DATA PROVIDED >>
....

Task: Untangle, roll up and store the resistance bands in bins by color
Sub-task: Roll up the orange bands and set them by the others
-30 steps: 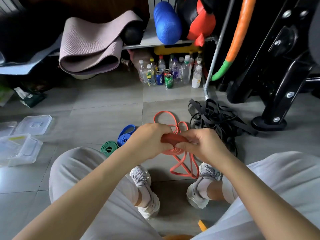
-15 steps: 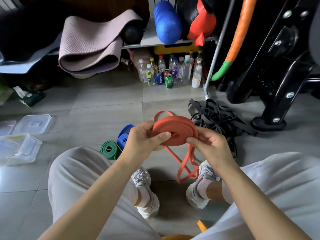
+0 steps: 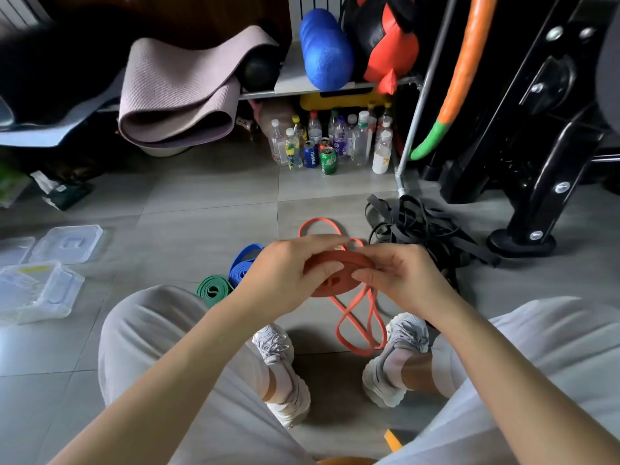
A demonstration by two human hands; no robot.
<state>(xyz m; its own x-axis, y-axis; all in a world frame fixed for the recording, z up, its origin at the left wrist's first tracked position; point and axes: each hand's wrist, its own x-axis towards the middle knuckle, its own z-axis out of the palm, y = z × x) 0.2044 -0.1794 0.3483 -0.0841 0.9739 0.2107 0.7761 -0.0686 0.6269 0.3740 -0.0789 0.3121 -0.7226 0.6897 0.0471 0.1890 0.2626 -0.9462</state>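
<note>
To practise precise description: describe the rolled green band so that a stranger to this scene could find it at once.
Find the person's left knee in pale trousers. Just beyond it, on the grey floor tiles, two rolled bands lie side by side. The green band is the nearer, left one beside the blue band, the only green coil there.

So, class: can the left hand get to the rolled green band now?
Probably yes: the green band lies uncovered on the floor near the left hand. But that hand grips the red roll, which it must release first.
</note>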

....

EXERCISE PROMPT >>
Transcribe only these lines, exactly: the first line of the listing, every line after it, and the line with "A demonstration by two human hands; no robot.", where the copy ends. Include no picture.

ANSWER BOX >>
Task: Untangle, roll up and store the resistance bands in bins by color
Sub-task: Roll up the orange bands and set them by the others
-30 steps: 
-15 steps: 
+0 steps: 
A demonstration by two human hands; no robot.

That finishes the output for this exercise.